UNIDENTIFIED FEMALE: Gloria exposed how the Playboy bunnies were treated. But they were paid and how they were running around in a club with their breasts exposed and a tail on their butt and with men sort of snapping the napkin at them as they walked by. And so. through her reporting, she was showing sexism in all its different flavors.
STEINEM: That assignment, it was not a great experience. But in retrospect, I'm glad I did it because I got a notice from Hugh Hefner. And they did change the working conditions of those women for the better.
RICHARDS: Gloria Steinem challenged every stereotype of a feminist.
UNIDENTIFIED FEMALE: She was this fabulous looking incredibly smart, direct speaking woman.
UNIDENTIFIED MALE: Forgive me, but I always thought that you had to be stacked, absolutely stacked to be a bunny girl. How did you get the job?

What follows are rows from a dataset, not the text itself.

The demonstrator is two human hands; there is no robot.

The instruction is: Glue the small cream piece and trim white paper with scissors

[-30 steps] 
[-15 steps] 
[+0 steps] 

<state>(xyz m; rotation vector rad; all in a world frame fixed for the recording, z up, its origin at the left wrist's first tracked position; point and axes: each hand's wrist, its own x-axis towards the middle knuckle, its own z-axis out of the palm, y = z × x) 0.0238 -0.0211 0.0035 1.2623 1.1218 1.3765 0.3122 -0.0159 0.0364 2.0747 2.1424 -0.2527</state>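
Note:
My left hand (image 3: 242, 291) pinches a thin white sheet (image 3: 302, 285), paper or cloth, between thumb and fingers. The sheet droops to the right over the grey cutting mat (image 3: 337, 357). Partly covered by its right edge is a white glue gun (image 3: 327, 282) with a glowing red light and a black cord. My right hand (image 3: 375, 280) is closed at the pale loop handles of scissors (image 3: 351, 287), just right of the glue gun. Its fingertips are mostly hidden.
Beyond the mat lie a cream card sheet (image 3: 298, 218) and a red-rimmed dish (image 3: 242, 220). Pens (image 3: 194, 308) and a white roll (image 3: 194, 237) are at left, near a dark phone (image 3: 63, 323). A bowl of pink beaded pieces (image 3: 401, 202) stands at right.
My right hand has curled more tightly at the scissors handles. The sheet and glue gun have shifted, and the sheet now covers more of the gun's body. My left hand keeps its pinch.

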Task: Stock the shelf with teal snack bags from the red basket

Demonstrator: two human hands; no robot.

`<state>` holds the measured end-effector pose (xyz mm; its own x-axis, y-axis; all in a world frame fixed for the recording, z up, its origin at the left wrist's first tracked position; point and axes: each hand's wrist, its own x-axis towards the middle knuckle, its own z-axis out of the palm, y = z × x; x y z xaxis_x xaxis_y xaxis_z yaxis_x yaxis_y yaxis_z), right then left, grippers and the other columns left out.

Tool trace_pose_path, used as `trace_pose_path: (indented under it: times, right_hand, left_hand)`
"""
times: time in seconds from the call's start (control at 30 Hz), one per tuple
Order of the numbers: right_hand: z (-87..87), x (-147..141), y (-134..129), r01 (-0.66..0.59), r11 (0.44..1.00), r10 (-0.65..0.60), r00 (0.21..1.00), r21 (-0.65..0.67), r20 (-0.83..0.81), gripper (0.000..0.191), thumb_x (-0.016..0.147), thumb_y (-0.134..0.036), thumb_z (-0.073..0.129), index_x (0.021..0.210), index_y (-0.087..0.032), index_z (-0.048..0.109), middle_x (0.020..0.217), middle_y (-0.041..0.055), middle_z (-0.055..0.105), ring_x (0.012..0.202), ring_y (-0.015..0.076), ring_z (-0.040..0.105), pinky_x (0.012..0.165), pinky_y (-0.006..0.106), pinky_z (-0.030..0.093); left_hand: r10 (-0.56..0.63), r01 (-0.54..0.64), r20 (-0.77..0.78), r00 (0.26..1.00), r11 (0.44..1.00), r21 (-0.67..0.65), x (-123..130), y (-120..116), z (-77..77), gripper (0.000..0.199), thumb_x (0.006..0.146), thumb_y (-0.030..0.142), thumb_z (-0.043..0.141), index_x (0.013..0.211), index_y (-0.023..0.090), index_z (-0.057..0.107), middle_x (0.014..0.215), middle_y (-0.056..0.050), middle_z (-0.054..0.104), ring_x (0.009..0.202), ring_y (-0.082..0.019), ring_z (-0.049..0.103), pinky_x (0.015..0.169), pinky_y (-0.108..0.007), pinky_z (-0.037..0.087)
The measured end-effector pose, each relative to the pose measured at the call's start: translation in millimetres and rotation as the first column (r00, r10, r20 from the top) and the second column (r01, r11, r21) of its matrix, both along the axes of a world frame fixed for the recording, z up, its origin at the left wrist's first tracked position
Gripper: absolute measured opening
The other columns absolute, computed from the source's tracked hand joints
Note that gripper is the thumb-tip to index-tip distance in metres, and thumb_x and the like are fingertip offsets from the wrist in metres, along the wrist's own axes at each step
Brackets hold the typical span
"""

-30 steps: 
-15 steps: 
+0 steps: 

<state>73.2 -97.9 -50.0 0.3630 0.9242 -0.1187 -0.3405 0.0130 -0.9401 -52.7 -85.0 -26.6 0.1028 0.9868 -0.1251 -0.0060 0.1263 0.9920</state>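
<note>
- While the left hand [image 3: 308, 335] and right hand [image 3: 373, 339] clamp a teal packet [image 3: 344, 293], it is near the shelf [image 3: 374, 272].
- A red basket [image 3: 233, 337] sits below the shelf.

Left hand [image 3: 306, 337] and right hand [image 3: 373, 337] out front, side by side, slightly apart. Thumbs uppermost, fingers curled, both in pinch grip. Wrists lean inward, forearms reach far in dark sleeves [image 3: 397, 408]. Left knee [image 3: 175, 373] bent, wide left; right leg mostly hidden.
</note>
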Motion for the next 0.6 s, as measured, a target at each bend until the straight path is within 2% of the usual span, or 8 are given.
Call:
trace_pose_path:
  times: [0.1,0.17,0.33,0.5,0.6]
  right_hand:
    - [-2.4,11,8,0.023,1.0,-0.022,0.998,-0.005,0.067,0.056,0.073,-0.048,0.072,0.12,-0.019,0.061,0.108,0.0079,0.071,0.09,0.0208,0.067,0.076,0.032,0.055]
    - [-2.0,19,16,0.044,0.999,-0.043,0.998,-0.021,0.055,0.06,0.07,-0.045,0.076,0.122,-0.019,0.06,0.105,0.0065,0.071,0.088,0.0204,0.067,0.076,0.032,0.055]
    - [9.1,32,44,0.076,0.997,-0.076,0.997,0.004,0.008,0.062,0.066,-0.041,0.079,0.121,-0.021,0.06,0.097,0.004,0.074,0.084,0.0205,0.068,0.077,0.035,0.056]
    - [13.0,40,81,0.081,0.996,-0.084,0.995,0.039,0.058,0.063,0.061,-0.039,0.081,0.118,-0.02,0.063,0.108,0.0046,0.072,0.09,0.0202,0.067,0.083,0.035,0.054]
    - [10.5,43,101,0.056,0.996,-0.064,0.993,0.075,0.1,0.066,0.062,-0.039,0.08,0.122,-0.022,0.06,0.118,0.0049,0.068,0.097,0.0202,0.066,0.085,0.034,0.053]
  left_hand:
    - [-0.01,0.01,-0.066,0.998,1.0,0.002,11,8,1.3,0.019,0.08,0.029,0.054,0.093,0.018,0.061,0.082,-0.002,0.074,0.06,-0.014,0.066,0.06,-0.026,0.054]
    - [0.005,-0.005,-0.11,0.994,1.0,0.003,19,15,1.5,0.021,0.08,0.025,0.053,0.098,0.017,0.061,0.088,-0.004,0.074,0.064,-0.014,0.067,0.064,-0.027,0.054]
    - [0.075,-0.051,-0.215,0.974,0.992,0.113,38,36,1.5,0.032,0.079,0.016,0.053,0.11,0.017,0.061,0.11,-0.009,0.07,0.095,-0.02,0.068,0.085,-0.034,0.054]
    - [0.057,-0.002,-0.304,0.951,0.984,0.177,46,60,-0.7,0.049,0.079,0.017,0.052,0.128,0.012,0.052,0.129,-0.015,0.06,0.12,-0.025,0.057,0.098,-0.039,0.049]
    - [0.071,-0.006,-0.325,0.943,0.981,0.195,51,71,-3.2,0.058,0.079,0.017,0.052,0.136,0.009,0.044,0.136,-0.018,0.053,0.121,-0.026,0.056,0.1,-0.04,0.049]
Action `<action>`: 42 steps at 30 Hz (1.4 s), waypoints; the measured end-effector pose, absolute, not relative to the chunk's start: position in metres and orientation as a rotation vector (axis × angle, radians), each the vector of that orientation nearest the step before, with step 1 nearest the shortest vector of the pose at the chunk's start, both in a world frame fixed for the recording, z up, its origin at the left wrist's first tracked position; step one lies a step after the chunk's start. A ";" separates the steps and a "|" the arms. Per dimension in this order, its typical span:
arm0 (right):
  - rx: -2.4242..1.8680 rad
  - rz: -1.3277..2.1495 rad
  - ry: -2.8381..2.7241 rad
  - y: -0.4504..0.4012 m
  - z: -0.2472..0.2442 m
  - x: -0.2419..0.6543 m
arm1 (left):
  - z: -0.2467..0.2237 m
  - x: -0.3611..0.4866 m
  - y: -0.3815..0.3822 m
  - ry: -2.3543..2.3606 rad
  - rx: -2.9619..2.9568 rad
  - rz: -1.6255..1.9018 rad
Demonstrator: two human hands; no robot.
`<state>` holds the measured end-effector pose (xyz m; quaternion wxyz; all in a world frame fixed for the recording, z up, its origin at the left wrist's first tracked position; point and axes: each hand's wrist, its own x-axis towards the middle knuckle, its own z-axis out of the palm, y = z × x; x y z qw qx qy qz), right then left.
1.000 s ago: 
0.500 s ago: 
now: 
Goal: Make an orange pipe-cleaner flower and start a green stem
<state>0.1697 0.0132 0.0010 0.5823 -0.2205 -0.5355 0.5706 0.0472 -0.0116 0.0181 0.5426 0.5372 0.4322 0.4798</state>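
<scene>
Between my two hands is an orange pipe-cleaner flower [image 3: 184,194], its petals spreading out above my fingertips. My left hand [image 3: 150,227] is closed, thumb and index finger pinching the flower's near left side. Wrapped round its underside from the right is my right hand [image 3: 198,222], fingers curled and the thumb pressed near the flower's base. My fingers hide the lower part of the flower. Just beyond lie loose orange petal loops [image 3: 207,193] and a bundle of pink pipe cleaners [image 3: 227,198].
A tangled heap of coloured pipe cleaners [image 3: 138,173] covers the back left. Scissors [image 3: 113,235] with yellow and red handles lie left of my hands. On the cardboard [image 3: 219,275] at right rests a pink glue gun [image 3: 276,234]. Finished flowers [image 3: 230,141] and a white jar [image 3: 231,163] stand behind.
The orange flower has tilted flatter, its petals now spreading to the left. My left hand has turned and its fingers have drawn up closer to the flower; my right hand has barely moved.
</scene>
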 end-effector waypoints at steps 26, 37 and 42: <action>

STEINEM: Well, you don't have to be stacked to be a bunny. In fact, all of that is usually stuffed with gym socks or something. It's where the girls keep their tips. It's sort of traveling cash depositor to is all. RICHARDS: Gloria Steinem could disarm even her harshest critics with
humor and humility. But she was willing to challenge patriarchy at every step of the way.
MUNCY: Gloria Steinem became a brilliant spokesperson for the women's liberation movement.
STEINEM: We've been much too law-abiding and too docile for too long. But I think that period is about over.
MARLENE SANDERS, ABC NEWS: The latest threat to the status quo in America is the women's revolt. This is the symbol for the female. The women's liberation movement has added the equal signs. As a lot of women know, including this one, equality is often missing.
O'NEILL: You have this sort of bubbling up of a desire for real equality. And then you get women beginning to gel from community- based activism to real solid organizing.
MUNCY: The women's liberation movement was a parallel movement to Betty Friedan's the national organization for women. So almost as soon as NOW has formed in 1966, women liberation groups are emerging around the country.
O'NEILL: This younger generation moves in and very much broadens the perspective of the women's movement.
COLLINS: All of these things build on one another. And this younger group not only believed that you need economic power, but that you need a revolution in the relationship between the sexes.
UNIDENTIFIED FEMALE: It was a revolution going on outside. But on television it wasn't a real live girl. And that's what I wanted to do.
O'NEILL: "That Girl." Now that is an incredibly subversive television show, absolutely amazing.
UNIDENTIFIED FEMALE: Daddy was just giving me a lecture on sex education.
UNIDENTIFIED MALE: Why would you need a lecture on sex? What I meant was answer knows all there is to know about sex.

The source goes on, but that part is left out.